Le choix de l’Europe

Ce 7 octobre 2015 au Parlement européen à Strasbourg, François Hollande et Angela Merkel ont adressé un vibrant plaidoyer pour l’Europe. Vingt-cinq ans après la réunification allemande, alors que notre continent est secoué par une succession de crises qui font naître et attisent un sentiment de peur, l’Union européenne est menacée. Face aux difficultés économiques et sociales, face aux fantasmes suscités par l’arrivée des réfugiés, face à l’inquiétude soulevée par le terrorisme, la tentation du repli sur soi est portée par certains. Toutefois, comme l’a justement affirmé le Président de la République, « il ne faut pas vivre dominé par la peur ». Ces difficultés « ne peuvent condamner l’Europe à la frilosité et à l’impuissance ». La seule solution, c’est une « Europe forte pour garantir notre propre souveraineté », une Europe intègre qui reste fidèle aux valeurs sur lesquelles elle s’est construite. C’est pour défendre ce choix de l’Europe que le Président français et la Chancelière allemande se sont exprimés tour à tour devant les députés européens, faisant part de leur unité, faisant taire les prêcheurs de la division et de la haine.

« Solidarité et responsabilité » doivent être les maîtres mots de notre action, a répété François Hollande. Pour accueillir les réfugiés et accompagner les États membres qui sont en première ligne dans cette crise humanitaire. Pour préserver l’intégrité de la zone euro, qui ne pourrait avoir d’avenir sans la Grèce. Pour protéger les Européens face au terrorisme tout en préservant leurs droits et libertés. Mais aussi pour prévenir une guerre aux portes de notre continent en Ukraine et redonner espoir à la population syrienne. Tant de défis qui nous interdisent de renoncer, de nous renfermer sur nous-mêmes et de retourner en arrière. C’est un débat entre « l’affirmation de l’Europe ou la fin de l’Europe ».

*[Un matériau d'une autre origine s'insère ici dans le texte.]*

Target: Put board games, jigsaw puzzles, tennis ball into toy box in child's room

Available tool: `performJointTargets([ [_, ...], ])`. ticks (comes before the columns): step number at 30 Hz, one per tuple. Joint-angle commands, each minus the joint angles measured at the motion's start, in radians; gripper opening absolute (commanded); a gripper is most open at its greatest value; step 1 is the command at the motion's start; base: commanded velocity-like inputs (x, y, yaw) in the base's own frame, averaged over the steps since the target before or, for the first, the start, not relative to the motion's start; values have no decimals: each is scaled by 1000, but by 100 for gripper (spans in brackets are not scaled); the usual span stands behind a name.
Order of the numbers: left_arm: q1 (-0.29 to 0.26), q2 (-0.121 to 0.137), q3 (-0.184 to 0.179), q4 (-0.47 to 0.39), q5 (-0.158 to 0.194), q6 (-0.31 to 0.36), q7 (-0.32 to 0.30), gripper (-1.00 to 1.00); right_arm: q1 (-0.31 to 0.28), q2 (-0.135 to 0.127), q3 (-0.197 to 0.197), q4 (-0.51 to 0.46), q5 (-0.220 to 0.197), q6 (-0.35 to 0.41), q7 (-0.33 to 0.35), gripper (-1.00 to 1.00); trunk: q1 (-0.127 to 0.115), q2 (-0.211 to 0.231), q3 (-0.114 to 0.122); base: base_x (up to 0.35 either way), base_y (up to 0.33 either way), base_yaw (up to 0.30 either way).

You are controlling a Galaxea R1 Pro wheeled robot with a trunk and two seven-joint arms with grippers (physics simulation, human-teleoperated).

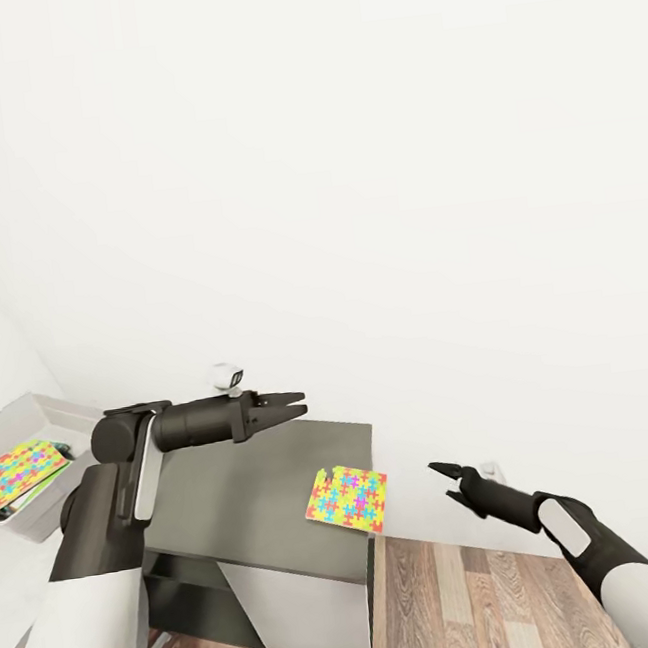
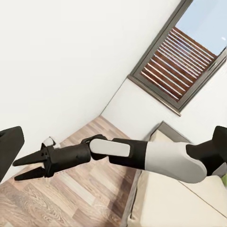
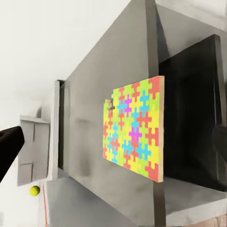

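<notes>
- Left gripper [image 1: 295, 405] is hovering above the far edge of the dark grey cabinet top [image 1: 233, 495]; its fingers are slightly spread and holding nothing.
- Right gripper [image 1: 445, 481] is hanging out past the cabinet top's right edge, over the wood plank floor [image 1: 466, 600]. In the left wrist view the same gripper [image 2: 20, 169] is showing two dark fingers parted a little, with nothing between them.
- One jigsaw puzzle [image 1: 347, 499] is lying flat at the front right corner of the cabinet top, its right side reaching the right edge or just past it. In the right wrist view this puzzle [image 3: 135, 135] is sitting along that edge, with one corner piece missing.
- Toy box [image 1: 43, 416] is sitting on the pale table [image 1: 12, 591], left of the cabinet top and close to the wall.
- A second jigsaw puzzle [image 1: 19, 471] is resting inside the toy box, tilted on top of flat boxes whose edges are just peeking out beneath it; cannot tell which ones they are.
- Tennis ball [image 3: 34, 190] is showing in the right wrist view as a small yellow-green dot near the toy box [image 3: 33, 151]; cannot tell if it is touching the box.
- The left wrist view is also taking in the right arm, a dark-framed window [image 2: 182, 61] and the beige bed [image 2: 175, 203].
</notes>
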Motion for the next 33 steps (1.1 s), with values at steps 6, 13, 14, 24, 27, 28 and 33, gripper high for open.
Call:
performJointTargets([
  [6,-1,4,1,0,3,11,-2,100,-1,1,-34,0,-15,11,-4,100,23,-44,-21,0,0,0],
  [13,-1,5,1,0,4,11,-2,100,-1,1,-44,1,-17,11,-6,100,50,-93,-43,0,0,0],
  [14,-1,5,1,0,4,11,-2,100,-1,1,-45,1,-18,11,-6,100,54,-100,-46,0,0,0],
  [24,-1,5,1,0,4,11,-2,100,1,1,-45,1,-24,1,5,100,92,-170,-77,0,0,0],
  [27,-1,5,1,0,4,11,-2,100,2,1,-45,1,-28,-1,5,100,104,-191,-86,0,0,0],
  [28,-1,5,1,0,4,11,-3,100,2,1,-45,1,-28,-2,6,100,108,-198,-90,0,0,0],
  [33,-1,5,1,0,5,11,-3,100,2,1,-44,1,-29,-3,5,100,127,-233,-105,0,0,0],
])
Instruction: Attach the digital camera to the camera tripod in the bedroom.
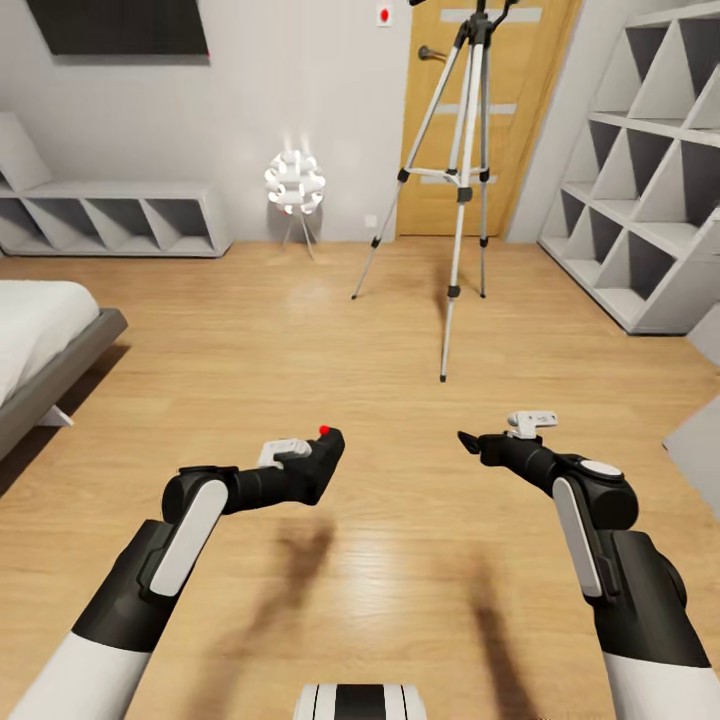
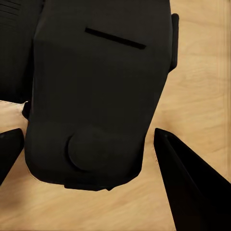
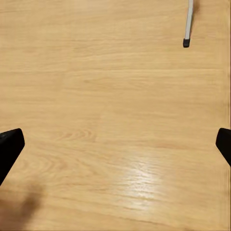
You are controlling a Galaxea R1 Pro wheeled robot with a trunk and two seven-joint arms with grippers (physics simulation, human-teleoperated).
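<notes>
- Between the left gripper's [image 1: 325, 455] fingers [image 2: 190, 187] sits the digital camera [image 2: 96, 96], clamped and held above the wood plank floor [image 1: 330, 350], its red button [image 1: 324, 430] on top
- Level with it, off to its right, the right gripper [image 1: 470, 441] hangs empty over bare planks with its fingertips [image 3: 9, 147] spread wide
- Well ahead of both grippers, slightly nearer the right one's side, the camera tripod [image 1: 462, 180] stands upright before the wooden door [image 1: 520, 120]
- Its nearest foot [image 3: 186, 43] shows beyond the right gripper
- White cube shelves [image 1: 640, 190] stand far right; the bed [image 1: 40, 340] lies far left
</notes>
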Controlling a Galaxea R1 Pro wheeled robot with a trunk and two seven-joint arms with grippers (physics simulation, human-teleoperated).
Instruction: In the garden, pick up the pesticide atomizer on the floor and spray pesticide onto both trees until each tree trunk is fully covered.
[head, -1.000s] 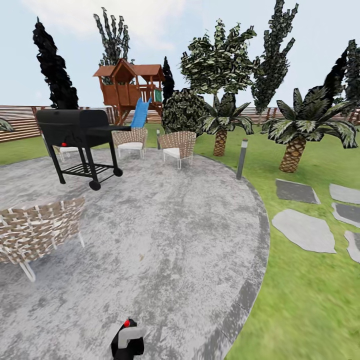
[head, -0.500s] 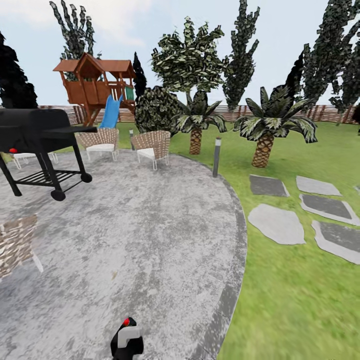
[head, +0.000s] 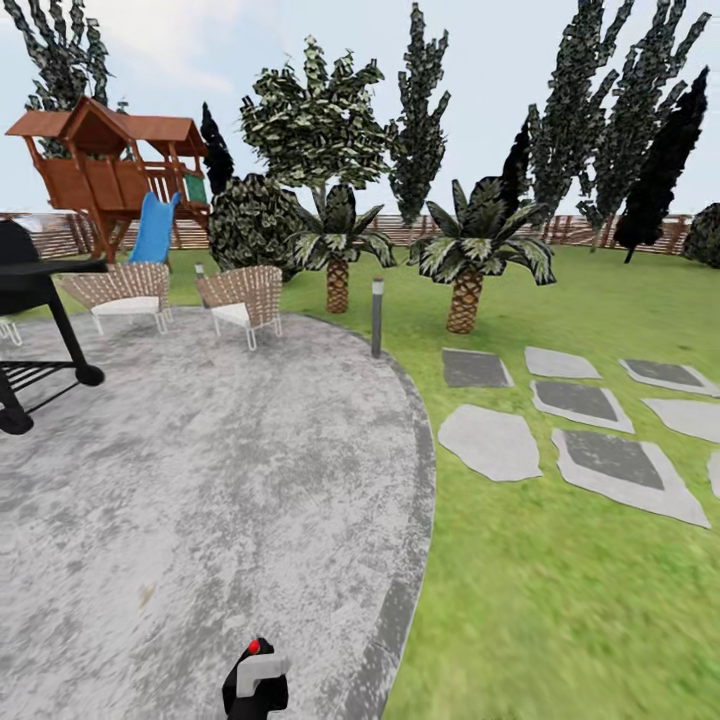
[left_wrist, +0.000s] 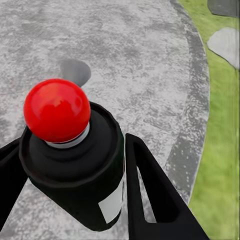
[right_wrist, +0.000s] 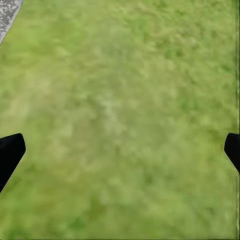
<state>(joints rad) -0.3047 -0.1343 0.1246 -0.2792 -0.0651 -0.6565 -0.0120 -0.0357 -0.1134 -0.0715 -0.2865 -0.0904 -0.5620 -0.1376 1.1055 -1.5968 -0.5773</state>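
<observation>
The left gripper (left_wrist: 75, 200) grips the atomizer (left_wrist: 75, 160), its black fingers (left_wrist: 150, 200) pressed against either side of the dark body just below the collar, red knob (left_wrist: 56, 110) topmost and the whitish label (left_wrist: 112, 202) facing outward. In the head view the atomizer (head: 255, 685) sits at the bottom centre of the frame, above the grey patio (head: 200, 480), its long axis roughly upright and the light grey head (head: 260, 672) pointing toward the frame's right. It looks a small, rigid, light bottle with smooth sides that could slip, so a hold low on the cylinder, clear of the head, seems soundest. The right gripper (right_wrist: 120, 150) hangs spread wide and empty over the lawn (right_wrist: 120, 100), only its fingertips (right_wrist: 10, 152) at the frame's two edges. Ahead, at centre, stand two short palms (head: 465, 260) and a lamp post (head: 377, 315); stepping stones (head: 560, 420) run to the right, a playset (head: 105, 175) and wicker chairs (head: 240, 300) sit at upper left, and a grill (head: 30, 330) is at the left edge. No column-trunked tree can be told apart from here.
</observation>
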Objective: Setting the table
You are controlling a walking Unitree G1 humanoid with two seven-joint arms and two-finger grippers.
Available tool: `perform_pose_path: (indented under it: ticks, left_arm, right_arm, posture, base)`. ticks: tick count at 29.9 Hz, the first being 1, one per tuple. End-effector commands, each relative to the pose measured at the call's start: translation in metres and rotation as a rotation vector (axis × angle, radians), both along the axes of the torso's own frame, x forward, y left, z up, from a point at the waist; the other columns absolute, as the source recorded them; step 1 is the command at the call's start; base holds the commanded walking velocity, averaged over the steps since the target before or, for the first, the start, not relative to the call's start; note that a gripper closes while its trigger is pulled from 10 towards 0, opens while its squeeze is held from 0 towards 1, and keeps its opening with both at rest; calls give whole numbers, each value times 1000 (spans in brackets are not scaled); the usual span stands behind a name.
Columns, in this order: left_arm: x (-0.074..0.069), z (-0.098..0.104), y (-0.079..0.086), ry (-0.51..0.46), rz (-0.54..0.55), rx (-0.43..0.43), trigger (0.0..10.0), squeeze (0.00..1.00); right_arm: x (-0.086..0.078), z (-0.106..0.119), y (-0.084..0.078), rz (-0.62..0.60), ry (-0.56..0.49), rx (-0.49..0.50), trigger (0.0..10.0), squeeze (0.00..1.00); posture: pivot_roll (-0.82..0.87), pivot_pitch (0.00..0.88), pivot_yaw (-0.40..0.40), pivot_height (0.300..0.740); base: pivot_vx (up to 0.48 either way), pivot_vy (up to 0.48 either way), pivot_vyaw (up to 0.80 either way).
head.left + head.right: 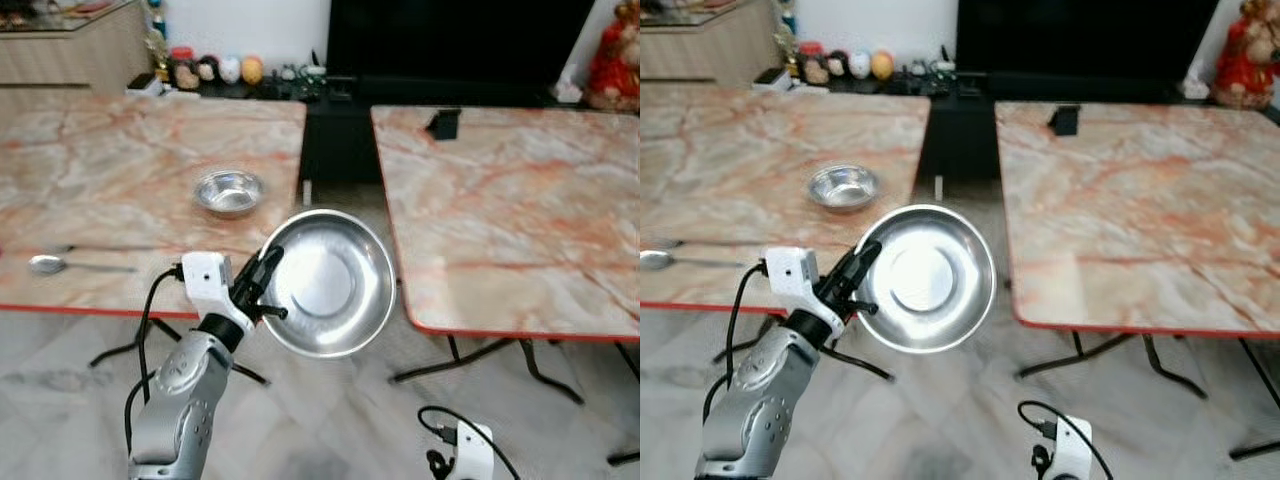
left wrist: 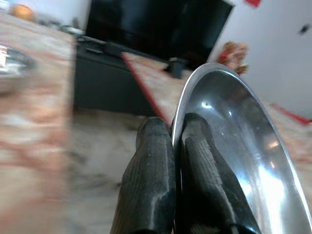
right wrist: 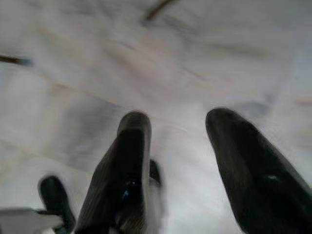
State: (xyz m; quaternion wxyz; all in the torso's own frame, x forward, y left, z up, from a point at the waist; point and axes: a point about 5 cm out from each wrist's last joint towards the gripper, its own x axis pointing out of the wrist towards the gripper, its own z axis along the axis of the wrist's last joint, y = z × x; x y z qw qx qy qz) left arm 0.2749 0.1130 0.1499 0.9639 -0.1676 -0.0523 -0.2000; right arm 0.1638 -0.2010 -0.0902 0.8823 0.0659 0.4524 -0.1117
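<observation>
Two marble tabletops, left one [image 1: 120, 170] filling upper left of frame, right one [image 1: 520, 220] upper right, a floor gap between. Plate [image 1: 330, 283] at centre frame, hanging over that gap, tilted nearly on edge with its hollow toward the camera; steel, round, shiny, empty. Left end effector [image 1: 262, 290] pinches its left rim, fingers [image 2: 195, 165] closed either side of the edge. Left tabletop lies just up-left of the plate, nearer than the right. Small bowl [image 1: 229, 191] and spoon [image 1: 50, 265] already there. Right end effector [image 3: 178, 165] low, fingers spread, empty, over floor.
</observation>
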Motion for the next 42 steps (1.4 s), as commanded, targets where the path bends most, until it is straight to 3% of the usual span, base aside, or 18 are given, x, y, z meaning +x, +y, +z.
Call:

Pour le Président de la République, « le souverainisme, c’est le déclinisme ». Cela serait en effet une erreur de revenir aux frontières nationales, de prôner le démantèlement des politiques communautaires, et la fin de l’euro. « Au contraire, faisons le choix de la marche en avant et du progressisme. Aucun mur ni barbelés ne nous protègeront, « c’est à nous de prendre des décisions ». L’Europe ne doit pas rester dans cet « entre-deux » préjudiciable, il faut un nouveau pas en avant, un pas de plus dans la construction européenne. Pour le Président, cela passe par un renforcement de l’intégration au sein de la zone euro pour pouvoir notamment lutter contre le dumping fiscal et social.

Devant le Groupe des Socialistes & Démocrates, le Président de la République a énoncé les priorités qui doivent animer les progressistes européens. Il ne s’agit pas uniquement de répondre à l’urgence de la crise des réfugiés mais aussi « de garder le cap sur le plus long terme »:

  • Une consolidation de la zone euro, avec le renforcement des pouvoir du Parlement indispensable pour la mise en oeuvre d’un budget propre et donc de recettes fiscales propres comme par exemple la Taxe sur les transactions financières.
  • Une intégration systématique de la dimension sociale dans nos politiques, en poussant à une harmonisation par le haut, à la mise en place d’un salaire minimum européen et à des systèmes de protection sociale dignes partout en Europe. S’atteler sans relâche à lutter contre le dumping social et renforcer le dialogue social doivent être les ambitions de l’Europe de demain. Il est temps que la Commission et le Conseil reprennent l’initiative sur cette question centrale.
  • Une Europe bâtie autour de la transition énergétique et des nouvelles technologies, une Europe motrice dans la lutte contre le dérèglement climatique, une Europe exemplaire dans la défense du développement durable.
  • Enfin, une Europe du droit et de la démocratie, une Europe ouverte et digne, qui ne ferme pas ses portes à ceux pour qui elle représente tant d’espérances.

Pour nous permettre d’aller dans cette direction, il est indispensable que l’Europe progresse en acceptant le principe de l’intégration différenciée, dont la cohérence sera assurée par le contrôle du Parlement européen.

« Le seul choix possible, c’est celui de l’Europe ». Comme l’a si bien conclu François Hollande, en répondant aux basses attaques des populistes et des extrémistes, « la souveraineté européenne, c’est être capable de décider pour nous-mêmes, et de nous éviter de revenir au nationalisme, au souverainisme », qui « nous feraient aller dans un chemin que nous n’avons pas voulu ».